Required work: Please return, with no alterations, the lines below from the very first through the one that contains "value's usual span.".

Recorded data:
★ ★ ★ ★ ★ ★ ★

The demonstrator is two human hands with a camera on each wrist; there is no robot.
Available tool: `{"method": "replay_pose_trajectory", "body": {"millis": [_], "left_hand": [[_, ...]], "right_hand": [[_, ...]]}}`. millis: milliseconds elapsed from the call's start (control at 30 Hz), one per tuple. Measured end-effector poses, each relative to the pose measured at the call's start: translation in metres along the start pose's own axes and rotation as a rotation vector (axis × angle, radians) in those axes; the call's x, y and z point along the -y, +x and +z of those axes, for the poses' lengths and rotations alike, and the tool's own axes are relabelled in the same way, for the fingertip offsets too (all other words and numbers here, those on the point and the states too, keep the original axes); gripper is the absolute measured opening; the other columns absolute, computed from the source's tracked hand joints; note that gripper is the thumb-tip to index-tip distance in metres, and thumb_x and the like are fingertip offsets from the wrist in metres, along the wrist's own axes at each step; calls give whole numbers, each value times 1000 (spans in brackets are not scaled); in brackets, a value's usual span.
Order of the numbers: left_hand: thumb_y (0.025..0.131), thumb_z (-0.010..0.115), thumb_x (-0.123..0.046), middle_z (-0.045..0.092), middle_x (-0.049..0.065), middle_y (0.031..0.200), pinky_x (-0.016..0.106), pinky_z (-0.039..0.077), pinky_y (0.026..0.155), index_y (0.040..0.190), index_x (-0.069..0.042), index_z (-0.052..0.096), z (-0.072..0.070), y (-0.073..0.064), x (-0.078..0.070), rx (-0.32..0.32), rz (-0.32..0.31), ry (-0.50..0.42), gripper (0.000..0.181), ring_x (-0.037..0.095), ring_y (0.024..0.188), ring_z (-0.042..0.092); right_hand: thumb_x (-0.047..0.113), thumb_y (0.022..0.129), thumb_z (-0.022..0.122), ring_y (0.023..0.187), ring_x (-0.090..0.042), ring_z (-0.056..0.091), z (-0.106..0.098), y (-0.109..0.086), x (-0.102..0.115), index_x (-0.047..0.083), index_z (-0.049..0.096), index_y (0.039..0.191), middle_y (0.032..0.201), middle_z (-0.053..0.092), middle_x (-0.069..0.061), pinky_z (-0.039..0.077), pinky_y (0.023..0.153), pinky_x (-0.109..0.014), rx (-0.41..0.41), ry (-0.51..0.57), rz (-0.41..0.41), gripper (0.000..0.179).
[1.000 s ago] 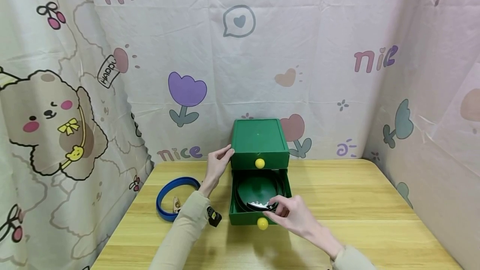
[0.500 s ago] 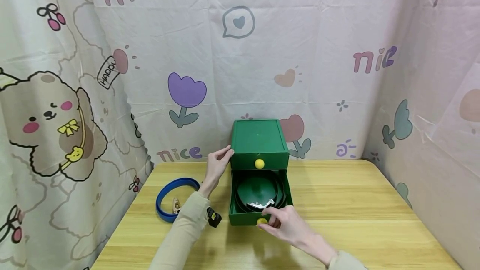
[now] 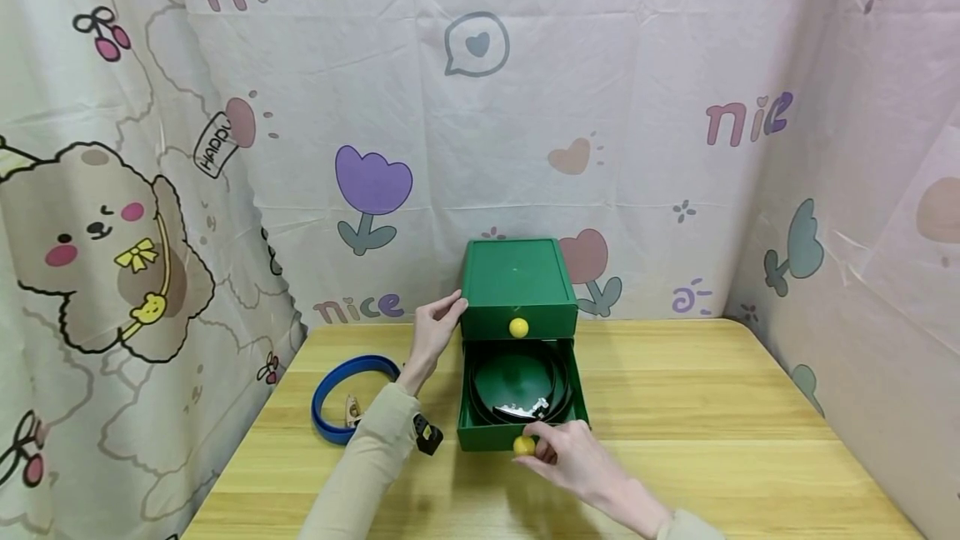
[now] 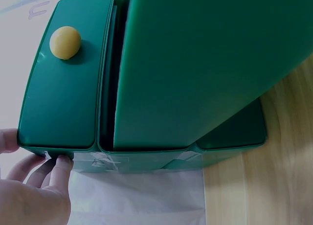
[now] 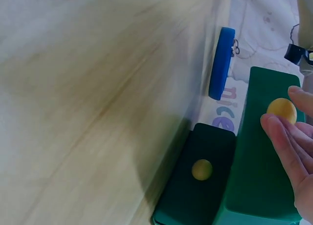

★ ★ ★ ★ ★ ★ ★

Exercise response:
The demonstrator is two human hands with a camera on each wrist; there is no robot.
Available tool: `{"method": "replay_pose_trajectory", "body": {"millis": [_], "left_hand": [[_, ...]], "right_hand": [[_, ...]]}}`. millis: milliseconds elapsed from the call's start (control at 30 Hz), one per tuple. Measured end-effector poses, each relative to the pose measured at the call's start: translation in metres along the start pose's own axes and rotation as a rotation vector (axis × angle, radians) in those axes; the call's x, y and z point along the -y, +x and +z of those axes, for the poses' lengths and rotations alike, and the tool's own axes are relabelled in the same way, for the fingertip offsets too (all other words and numbers here, those on the point and the states too, keep the original axes); gripper is the absolute measured opening; the other columns absolute, computed from the source's tracked hand joints; note that gripper is the thumb-tip to index-tip distance in metres, and thumb_x and the like are fingertip offsets from the wrist in metres, along the wrist's own axes at each step; calls give whole numbers, each value times 1000 (spans in brackets are not scaled); in brackets, a value's usual span.

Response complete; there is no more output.